# How to ....



## motdaugrnds (Jul 3, 2002)

I am now using Mozilla Fox as my primary browser; and when I login to this forum, the print is too small. (In the IE browser there was a place on the left bottom corner where I could make the print larger.) I cannot find any place in this Foxfire browser where I can make the print larger. (I know how to make the fonts larger on my computer screen; but that does not affect this browser.) 

Can someone tell me *how to .... *make the print in this browser larger so I can read the threads in this forum easier?


----------



## Fla Gal (Jul 14, 2003)

I'm using the latest version of Firefox so these direction are for it. In the upper right corner area, under the X, that you click on to close a window, is an icon that's three bars. Click on that and in the second row down you'll see a - on the left and a + on the right. Click on the + until the screen is the size you want it to be.

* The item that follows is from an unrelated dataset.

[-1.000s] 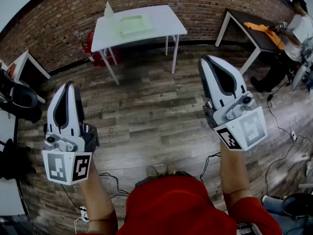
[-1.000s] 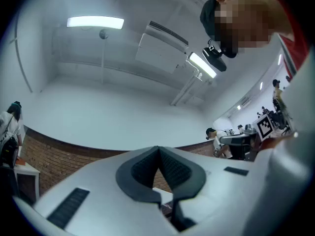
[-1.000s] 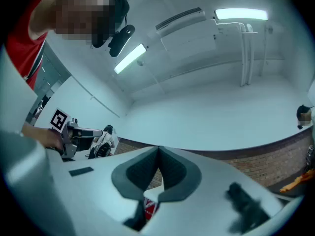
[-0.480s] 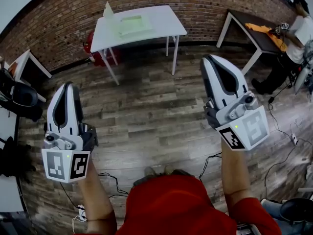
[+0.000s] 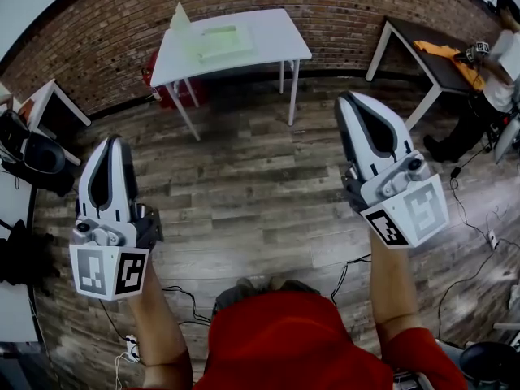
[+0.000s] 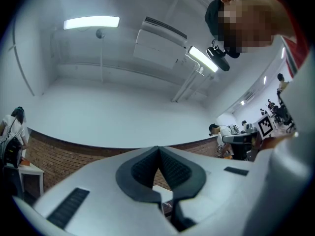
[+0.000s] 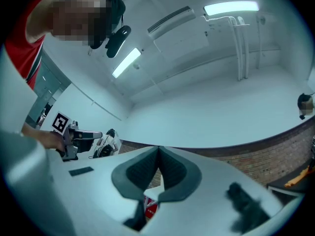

If my directions aren't clear you can go to this link that takes you to the Mozilla Firefox "Getting Started" page. https://support.mozilla.org/en-US/kb/get-started-firefox-overview-main-features

On that page click on "Use the zoom controls to make text and images bigger". Hope this helps.


----------



## motdaugrnds (Jul 3, 2002)

It sure did. Fixed it already. Thanks so much.


----------



## Fla Gal (Jul 14, 2003)

You're welcome!


----------



## watcher (Sep 4, 2006)

If you have a wheel mouse you can change size by holding ctrl and rolling the wheel.


----------



## Clod Kicker (May 7, 2012)

...or use cntrl + or cntrl -


----------